If you use my copyrighted code to train your brain and reproduce exact copies of...

lelag · on Aug 31, 2022

Indeed. A difference I see between the GPT-like language models and those image generation models is that it feels like the language models actually hold full copies of a lot of sample of the training dataset (hence their ability to recite existing content), whereas the image generation models clearly do not: Stable Diffusion is 4Gb something, yet it can draw anything.

That's the amazing part: the training dataset contains 5B images. Yet it distilled all of them in this mere 4Gb of data and can produce an infinite amount of content with those. It really feel like it learned how to draw, in the same sense a human learn and does not simply reproduce exact copy of what it already saw.

earth_walker · on Aug 31, 2022

I see what you mean about GPT returning copies. But is there really a difference if your model just happens to 'calculate' an exact copy instead?

For example, if you enter in something simple and high profile, what it returns looks pretty close to an existing work...

Try, for example, typing in "Banksy", "Brad Pitt" or "Starbucks".

So if you type in "Photo of a Coffee", "Impressionist painting of a fruit bowl" or "Blue canvas with one red line in the middle", how do you guarantee that the image you get back isn't actually a copy of someone's work?

lurquer · on Aug 31, 2022

Copyright - at least for images - is going to become moot shortly.

Copyright exists to allow an artist time to reap the benefits of his labor. Without this time, they say, no rational person would invest his labor into making art. Dubious… but, whatever. The point is, if you remove the ‘labor’ from the mix, there’s no need for copyright.

If I can produce spectacular images with zero individual labor, there will be little reason for me to copy someone else’s work.

anonAndOn · on Aug 31, 2022

> there will be little reason for me to copy someone else’s work

Can I interest you in some recently discovered DaVinci paintings? 10% off when you buy 2 or more.

kixiQu · on Aug 31, 2022

Haven't we seen a lot of examples of these things vomiting up Starry Night on demand?

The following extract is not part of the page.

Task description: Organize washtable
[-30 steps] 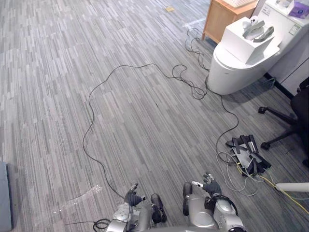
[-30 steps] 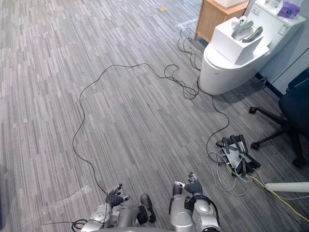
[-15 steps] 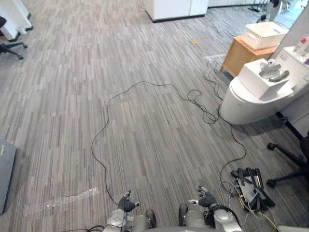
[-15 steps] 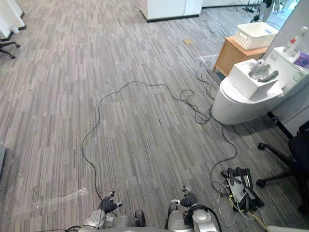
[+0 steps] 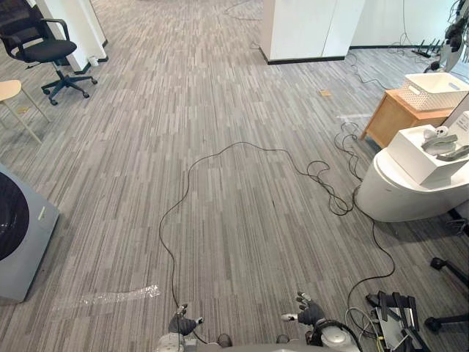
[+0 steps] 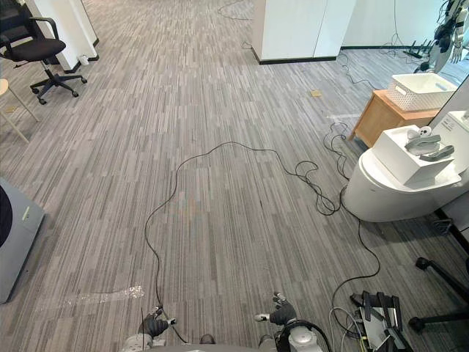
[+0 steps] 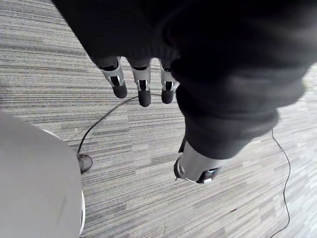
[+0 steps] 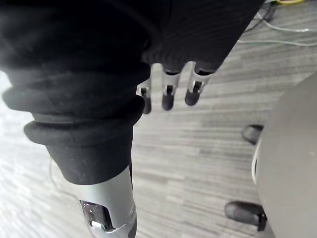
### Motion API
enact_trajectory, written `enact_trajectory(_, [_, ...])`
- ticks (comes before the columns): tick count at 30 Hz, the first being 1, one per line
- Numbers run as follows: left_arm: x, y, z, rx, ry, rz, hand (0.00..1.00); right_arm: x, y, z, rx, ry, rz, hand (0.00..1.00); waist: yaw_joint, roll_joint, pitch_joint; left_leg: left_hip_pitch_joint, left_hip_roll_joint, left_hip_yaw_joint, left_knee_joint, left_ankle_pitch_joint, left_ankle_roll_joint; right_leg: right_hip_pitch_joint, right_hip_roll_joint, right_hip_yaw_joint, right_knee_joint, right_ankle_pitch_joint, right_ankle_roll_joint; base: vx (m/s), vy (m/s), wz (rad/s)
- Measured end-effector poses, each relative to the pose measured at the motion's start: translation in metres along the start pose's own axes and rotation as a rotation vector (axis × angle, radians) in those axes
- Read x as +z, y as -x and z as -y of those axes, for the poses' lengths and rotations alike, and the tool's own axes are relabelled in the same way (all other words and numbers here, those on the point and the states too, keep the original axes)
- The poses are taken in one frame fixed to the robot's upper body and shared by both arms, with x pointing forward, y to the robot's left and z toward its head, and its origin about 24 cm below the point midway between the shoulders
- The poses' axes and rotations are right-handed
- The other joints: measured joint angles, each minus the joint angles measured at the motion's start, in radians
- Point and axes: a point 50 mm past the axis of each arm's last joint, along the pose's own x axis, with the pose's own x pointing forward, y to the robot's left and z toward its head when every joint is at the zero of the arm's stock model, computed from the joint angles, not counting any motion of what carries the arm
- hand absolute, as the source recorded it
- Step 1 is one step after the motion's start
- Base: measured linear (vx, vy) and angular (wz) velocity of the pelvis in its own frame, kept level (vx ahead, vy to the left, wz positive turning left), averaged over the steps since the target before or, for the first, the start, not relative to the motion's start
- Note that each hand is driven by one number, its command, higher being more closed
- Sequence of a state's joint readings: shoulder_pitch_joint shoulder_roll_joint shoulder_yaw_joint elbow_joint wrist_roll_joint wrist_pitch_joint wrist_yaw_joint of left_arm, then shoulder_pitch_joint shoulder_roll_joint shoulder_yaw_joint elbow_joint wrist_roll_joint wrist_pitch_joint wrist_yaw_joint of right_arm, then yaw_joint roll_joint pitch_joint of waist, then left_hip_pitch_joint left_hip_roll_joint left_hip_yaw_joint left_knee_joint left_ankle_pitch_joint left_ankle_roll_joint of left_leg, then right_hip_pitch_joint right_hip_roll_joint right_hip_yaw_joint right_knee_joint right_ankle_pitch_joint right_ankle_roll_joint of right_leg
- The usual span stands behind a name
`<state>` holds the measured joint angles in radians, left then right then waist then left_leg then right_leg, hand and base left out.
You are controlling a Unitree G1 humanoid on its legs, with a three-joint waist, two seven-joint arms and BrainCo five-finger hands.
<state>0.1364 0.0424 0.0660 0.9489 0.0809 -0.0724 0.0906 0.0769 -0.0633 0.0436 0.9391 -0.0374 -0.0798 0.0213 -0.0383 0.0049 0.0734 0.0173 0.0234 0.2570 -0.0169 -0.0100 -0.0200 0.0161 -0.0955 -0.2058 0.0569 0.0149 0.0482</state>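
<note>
Grey striped carpet [image 5: 220, 147] covers an open office floor. Observations follow.

1. Left hand [image 5: 182, 324]: sits low at the near edge of the eye views, over bare carpet. In its wrist view the fingers [image 7: 141, 87] hang out loosely with the thumb [image 7: 195, 166] apart from them. Released; nothing held, nothing touched.

2. Right hand [image 5: 309, 314]: sits beside the left at the near edge, also over carpet. In its wrist view the fingers [image 8: 167, 96] are relaxed and spread from the thumb [image 8: 106, 208]. Released; nothing held.

3. Washtable [image 5: 399, 198]: white, rounded body, standing on the carpet at my far right, well apart from both hands. A white box [image 6: 410, 158] sits on top of it, and grey items [image 6: 429, 147] lie on the box; I cannot tell what they are.

4. Wooden cabinet [image 5: 392, 117]: stands just beyond the washtable, carrying a white basket [image 5: 436, 86].

5. White column [image 5: 308, 29]: at the far end of the floor.

6. Black office chair [image 5: 40, 48]: far left, with a light stool [image 5: 7, 89] nearer the left edge.

7. Grey appliance [image 5: 18, 235]: at my left edge, on the carpet.

8. Strip of clear tape [image 5: 117, 297]: lies flat on the carpet, ahead of the left hand.

9. Bundle of black items [image 5: 396, 323]: on the floor at my near right.
</note>
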Motion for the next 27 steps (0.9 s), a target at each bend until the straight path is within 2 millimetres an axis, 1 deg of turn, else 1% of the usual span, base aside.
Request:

Isn't that a clear case of memorization?

scarmig · on Aug 31, 2022

Midjourney did this one:

https://i0.wp.com/www.technollama.co.uk/wp-content/uploads/2...

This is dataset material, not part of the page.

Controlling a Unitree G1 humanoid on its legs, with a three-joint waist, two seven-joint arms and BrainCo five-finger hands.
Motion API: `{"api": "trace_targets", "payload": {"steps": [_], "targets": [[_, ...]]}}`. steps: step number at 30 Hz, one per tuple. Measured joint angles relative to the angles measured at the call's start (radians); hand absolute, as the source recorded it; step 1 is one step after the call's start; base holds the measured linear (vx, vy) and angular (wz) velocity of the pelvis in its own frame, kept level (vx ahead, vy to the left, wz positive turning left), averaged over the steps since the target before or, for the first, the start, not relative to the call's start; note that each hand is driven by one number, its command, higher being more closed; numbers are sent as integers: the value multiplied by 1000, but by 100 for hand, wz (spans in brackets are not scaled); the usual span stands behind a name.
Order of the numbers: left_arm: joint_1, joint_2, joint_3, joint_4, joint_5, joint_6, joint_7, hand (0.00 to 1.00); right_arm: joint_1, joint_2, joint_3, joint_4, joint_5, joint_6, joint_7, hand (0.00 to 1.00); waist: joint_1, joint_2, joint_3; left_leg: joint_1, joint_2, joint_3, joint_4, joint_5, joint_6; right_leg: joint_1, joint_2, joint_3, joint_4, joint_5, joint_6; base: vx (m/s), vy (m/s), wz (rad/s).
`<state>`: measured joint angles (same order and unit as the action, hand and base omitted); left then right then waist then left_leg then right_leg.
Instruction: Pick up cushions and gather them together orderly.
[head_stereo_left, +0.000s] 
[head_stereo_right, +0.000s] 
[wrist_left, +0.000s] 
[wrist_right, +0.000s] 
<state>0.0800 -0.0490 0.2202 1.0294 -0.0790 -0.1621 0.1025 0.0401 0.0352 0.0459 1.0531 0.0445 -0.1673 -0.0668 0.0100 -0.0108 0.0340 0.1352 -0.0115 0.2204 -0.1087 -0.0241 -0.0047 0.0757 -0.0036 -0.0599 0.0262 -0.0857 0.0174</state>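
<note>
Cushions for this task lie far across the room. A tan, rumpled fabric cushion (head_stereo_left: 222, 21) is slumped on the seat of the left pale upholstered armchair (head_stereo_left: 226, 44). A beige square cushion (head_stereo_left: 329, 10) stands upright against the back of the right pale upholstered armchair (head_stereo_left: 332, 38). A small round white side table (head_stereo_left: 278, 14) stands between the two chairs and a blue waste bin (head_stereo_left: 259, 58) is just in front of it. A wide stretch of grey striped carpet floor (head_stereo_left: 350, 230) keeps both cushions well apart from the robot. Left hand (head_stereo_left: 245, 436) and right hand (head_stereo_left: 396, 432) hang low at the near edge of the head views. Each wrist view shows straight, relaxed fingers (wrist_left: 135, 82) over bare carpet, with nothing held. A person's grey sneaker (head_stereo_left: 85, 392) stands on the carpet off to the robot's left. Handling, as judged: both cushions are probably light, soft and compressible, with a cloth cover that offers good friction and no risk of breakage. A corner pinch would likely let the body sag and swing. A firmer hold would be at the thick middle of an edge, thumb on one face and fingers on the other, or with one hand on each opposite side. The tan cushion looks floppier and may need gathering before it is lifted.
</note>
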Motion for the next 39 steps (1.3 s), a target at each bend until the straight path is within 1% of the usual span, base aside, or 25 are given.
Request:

Not really a copy. I'm sure you could cajole it into something very similar to the actual piece, but at that point it's more the model + the extensive prompt instead of the model itself.

majou · on Aug 31, 2022

32Gb (4GB)

thunderbird120 · on Aug 31, 2022

Generative models attempt to model their training data. Essentially, they try to be a model of the underlying data distribution from which all samples in the training data were drawn from. A model of that distribution which cannot reproduce all samples from the original training data given the right prompting/query/seed is an incomplete model by definition. If it can't reproduce all samples drawn from the original distribution then it clearly does not model the same distribution those samples were drawn from.

That said, this is very very different from just copying at a conceptual level. This is going to end up being a an interesting legal question going forward. I'm curious to see how it turns out.